Task description:
When the line containing "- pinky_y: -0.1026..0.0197" is found in the data below, copy it and each line after it through the line containing "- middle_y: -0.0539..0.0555", exactly and with no others.

☆ ☆ ☆

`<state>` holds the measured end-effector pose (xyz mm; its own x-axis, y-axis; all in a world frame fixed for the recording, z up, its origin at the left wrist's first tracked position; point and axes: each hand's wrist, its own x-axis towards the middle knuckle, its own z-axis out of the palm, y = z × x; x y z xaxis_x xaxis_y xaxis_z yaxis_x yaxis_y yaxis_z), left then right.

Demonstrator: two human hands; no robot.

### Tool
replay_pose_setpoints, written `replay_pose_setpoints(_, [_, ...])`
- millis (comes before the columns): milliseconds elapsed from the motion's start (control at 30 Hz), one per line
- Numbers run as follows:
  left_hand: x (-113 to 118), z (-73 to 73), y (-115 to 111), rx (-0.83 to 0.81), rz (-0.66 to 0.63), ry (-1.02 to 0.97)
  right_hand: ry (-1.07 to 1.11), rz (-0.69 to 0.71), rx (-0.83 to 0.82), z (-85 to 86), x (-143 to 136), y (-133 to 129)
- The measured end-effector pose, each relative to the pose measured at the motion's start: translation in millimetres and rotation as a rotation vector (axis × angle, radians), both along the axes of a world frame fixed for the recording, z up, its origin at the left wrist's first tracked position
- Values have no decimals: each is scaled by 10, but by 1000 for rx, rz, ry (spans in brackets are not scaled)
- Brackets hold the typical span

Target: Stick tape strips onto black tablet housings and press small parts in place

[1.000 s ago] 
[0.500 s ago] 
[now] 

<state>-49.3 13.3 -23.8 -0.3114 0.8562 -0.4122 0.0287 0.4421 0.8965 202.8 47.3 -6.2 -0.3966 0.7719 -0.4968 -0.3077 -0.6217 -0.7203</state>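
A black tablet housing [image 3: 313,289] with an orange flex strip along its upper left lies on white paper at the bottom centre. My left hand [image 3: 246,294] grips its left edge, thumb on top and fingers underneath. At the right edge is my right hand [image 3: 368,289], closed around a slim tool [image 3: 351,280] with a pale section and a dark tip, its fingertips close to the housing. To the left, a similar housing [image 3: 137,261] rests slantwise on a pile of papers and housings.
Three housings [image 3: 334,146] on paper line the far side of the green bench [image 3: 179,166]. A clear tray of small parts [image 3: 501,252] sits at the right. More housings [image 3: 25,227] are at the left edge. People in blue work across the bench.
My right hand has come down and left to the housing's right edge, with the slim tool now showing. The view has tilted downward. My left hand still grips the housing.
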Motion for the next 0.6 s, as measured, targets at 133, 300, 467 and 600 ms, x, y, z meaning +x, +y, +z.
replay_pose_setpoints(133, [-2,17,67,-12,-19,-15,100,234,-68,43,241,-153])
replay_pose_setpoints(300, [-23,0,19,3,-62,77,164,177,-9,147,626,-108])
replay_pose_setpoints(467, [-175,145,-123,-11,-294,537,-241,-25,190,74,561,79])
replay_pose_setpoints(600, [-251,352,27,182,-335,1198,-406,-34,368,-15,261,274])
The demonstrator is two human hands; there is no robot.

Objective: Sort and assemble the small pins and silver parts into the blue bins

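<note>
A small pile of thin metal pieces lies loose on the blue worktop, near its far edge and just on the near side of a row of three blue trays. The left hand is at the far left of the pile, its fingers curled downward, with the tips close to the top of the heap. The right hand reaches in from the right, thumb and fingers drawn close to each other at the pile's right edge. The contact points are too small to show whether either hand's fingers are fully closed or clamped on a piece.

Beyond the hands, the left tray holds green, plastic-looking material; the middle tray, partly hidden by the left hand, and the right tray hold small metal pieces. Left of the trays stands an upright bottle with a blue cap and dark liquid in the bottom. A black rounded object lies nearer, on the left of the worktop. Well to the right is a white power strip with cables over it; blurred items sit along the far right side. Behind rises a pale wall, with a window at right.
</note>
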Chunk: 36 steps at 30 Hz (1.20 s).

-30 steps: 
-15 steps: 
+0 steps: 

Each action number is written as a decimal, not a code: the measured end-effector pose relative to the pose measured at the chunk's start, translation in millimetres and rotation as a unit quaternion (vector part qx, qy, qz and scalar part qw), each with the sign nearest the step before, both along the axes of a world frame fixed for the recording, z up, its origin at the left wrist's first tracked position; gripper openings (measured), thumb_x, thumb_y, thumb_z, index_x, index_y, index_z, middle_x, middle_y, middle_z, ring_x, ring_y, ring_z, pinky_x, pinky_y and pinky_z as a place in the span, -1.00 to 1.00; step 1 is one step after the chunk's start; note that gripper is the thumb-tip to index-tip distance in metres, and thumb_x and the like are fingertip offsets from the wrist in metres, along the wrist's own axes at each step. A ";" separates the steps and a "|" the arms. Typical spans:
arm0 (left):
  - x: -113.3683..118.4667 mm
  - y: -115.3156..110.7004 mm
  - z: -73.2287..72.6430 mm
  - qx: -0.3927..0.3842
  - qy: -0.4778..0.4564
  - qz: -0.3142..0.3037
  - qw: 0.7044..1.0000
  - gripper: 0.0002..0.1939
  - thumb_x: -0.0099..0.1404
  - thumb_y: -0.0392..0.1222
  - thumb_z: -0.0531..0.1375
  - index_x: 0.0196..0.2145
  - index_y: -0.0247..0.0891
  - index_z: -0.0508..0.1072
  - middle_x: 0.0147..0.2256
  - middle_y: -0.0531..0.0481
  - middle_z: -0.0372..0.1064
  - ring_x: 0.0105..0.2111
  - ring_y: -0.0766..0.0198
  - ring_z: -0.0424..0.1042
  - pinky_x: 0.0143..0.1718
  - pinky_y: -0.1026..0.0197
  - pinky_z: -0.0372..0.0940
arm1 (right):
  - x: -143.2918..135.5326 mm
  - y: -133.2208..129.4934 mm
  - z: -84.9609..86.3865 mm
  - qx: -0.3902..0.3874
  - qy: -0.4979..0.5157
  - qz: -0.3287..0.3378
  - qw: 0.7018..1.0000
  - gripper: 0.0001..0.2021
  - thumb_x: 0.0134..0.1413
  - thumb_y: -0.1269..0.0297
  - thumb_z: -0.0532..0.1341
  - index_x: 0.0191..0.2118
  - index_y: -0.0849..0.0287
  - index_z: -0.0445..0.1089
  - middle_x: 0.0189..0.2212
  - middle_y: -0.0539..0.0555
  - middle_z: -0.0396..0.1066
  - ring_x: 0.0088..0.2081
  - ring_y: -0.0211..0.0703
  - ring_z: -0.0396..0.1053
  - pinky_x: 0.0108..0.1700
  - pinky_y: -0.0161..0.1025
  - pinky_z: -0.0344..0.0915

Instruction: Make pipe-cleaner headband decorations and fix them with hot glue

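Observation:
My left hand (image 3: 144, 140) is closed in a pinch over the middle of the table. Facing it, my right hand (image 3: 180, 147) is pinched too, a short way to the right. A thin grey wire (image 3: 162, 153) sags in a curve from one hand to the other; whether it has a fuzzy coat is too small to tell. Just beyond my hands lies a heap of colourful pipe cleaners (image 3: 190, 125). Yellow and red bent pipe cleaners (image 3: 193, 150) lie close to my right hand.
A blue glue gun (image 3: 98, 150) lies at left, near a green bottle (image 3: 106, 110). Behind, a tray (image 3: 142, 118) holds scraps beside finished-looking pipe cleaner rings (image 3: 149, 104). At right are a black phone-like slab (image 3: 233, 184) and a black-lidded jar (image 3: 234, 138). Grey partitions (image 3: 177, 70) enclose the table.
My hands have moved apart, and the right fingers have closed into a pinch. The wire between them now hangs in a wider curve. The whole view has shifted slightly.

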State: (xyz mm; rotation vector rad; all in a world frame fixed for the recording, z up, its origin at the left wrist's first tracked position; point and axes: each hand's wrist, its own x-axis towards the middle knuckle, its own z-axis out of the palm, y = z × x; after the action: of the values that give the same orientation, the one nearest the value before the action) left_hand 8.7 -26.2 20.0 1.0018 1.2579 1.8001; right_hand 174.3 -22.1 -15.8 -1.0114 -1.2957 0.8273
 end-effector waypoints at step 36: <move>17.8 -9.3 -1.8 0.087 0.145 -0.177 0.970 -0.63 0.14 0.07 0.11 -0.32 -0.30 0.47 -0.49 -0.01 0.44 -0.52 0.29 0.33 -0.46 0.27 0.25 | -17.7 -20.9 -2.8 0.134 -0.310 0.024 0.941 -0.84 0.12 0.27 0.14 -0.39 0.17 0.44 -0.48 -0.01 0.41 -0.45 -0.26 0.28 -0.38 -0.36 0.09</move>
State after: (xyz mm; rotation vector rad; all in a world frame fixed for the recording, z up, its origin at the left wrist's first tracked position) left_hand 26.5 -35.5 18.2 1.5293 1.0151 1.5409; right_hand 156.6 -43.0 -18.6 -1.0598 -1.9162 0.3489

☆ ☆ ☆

Response to the exercise:
  - pinky_y: -0.1026..0.0197
  - pinky_z: -0.0372..0.0940
arm1 (right):
  - x: -143.2918..135.5326 mm
  - y: -133.2208..129.4934 mm
  - z: -84.9609..86.3865 mm
  - qx: -0.3902..0.3874
  - qy: -0.4979..0.5157
  - qz: -0.3287..0.3378
  - qw: 0.7018..1.0000
  - gripper: 0.0001..0.2021
  - thumb_x: 0.0134..0.1413
  - thumb_y: -0.1269..0.0297
  - thumb_z: -0.0532..0.1341
  - index_x: 0.0191..0.2118
  - index_y: -0.0849..0.0287
  - index_z: -0.0445..0.1089
  - middle_x: 0.0189..0.2212
  - middle_y: -0.0539..0.0555

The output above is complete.